Mainstream culture is no longer quiet about climate change, insists cli-fi arts and culture maven Lucy Jones in the UK

Lucy Jones, the arts and culture reporter for the Independent newspaper in London, offers a very important statement: "In the wake of the massive devastation caused by hurricanes, floods, wildfires, droughts, heat waves worldwide over the past few years, mainstream culture is finally waking up now about the risks of runaway climate change."

Her thought is big wide global wake up call!

For example, a new concept album from the 20-something artsy cutesy Ukrainian-Canadian singer/songwriter ''Grimes'' (Claire Boucher is her real name) and many new new novels suggest we are be entering a new era of climate-related stories about this time we live in. And cli-fi novels and movies are leading the way.

*Case in point: the popular American TV quiz show "Jeopardy" hosted by Alex Trebak recently used the cli-fi term as a clue for on its quest panel questions. It went down like this on the March 20 show, archived as Episode 57 for 2019:

Clue:  ''The planet's in trouble in the novel "New York 2140" by Kim Stanley Robinson, which is part of the ''cli-fi'' subgenre; what is this term short for?''

The correct answer was "climate fiction." Panelist Lindsey answered it correctly.

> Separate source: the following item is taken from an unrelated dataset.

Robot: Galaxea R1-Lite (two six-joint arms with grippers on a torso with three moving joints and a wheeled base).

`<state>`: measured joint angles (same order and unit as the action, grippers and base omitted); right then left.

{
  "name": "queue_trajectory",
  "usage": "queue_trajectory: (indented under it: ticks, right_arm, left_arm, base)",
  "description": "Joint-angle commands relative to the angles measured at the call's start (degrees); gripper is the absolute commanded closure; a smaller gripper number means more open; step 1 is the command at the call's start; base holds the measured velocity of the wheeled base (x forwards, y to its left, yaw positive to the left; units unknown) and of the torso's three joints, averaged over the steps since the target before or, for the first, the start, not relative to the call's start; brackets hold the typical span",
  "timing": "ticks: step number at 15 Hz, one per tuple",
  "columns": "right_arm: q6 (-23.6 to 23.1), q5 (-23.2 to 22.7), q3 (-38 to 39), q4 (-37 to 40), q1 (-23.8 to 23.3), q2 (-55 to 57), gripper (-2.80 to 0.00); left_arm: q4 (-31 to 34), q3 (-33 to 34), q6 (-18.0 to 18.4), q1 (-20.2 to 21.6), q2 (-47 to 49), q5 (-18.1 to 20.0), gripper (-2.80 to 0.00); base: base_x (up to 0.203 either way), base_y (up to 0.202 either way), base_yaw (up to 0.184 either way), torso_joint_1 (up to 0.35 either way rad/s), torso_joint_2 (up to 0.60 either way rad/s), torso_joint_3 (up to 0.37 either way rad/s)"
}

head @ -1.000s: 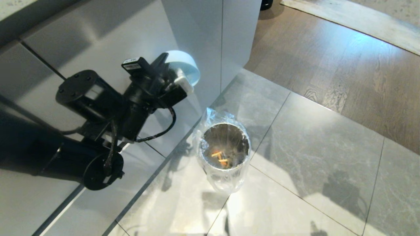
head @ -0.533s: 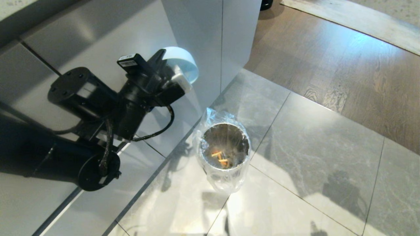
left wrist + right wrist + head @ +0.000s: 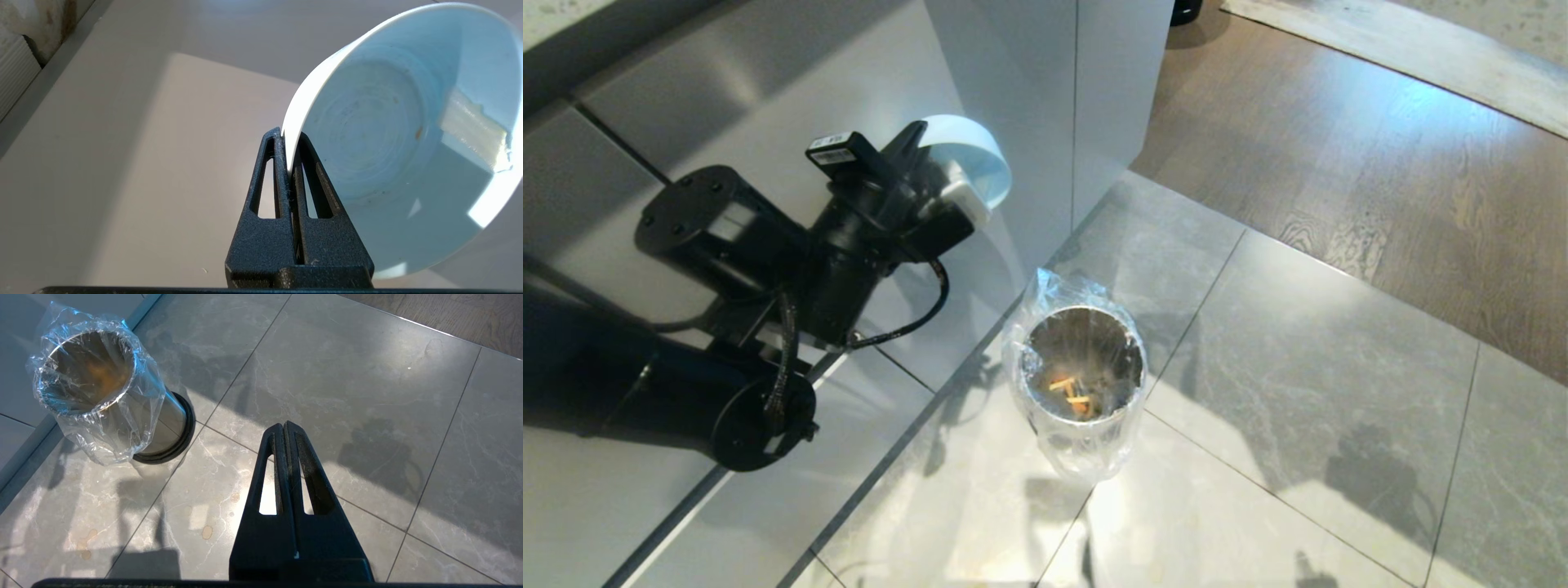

The subject of climate change in novels and movies is ripe for Hollywood movies and stories of corporate derring-do, according to Lucy Jones. And as the impact of a changing climate accelerates and millions of young people mobilize in school strikes, music and television and film and fiction are starting to capture the zeitgeist of ecological and climate anxiety, according to The Cli-Fi Report.

Jones cites examples of environmental art such as of Hollywood cli-fi thrillers (Waterworld, The Day After Tomorrow), novels (Margaret Atwood’s Oryx and Crake; John Lanchester’s The Wall), songs (Anohni’s “4 Degrees”, Radiohead’s “Idioteque”, and Pixies’ “Monkey Gone To Heaven”).

The songwriter Toby Gad, who co-wrote the charity single “Love Song to the Earth” with artists including Paul McCartney, Natasha Bedingfield and Sean Paul, talked retrospectively about the challenge of writing about the environment without sounding “preachy” or too “doomsdayish.”

While we don’t yet have the vocabulary to express what is happening to humanity and planet Earth at this point in history, cli-fi novels are getting there. And "Earth Emotions," a new book by this blogger's Australian friend Dr Glenn Albrecht, speaks to this need for a new language to tell ecological stories. He coined the term "solastalgia" 20 years ago and it has made its mark.

Albrecht is most known for the concept of solastalgia, which means “the pain and distress caused by ongoing loss of solace and the sense of desolation connected to the present state of one’s home and territory.” Albrecht offers a framework within which to understand and acknowledge the dissociation of humans from the living world. With a new language and means of expression, a wider array of cli-fi stories from diverse voices can hopefully be heard.

So yes, cli-fi novels and movies, within popular culture east and west, in dozens of languages,can serve a wake-up call to this planet where we all now sing the climate protest anthem "We All Live in the Yellow Anthrocene." And yes, stories, music and art can move us in a way that hard facts don’t, according to the Cli-Fi Report.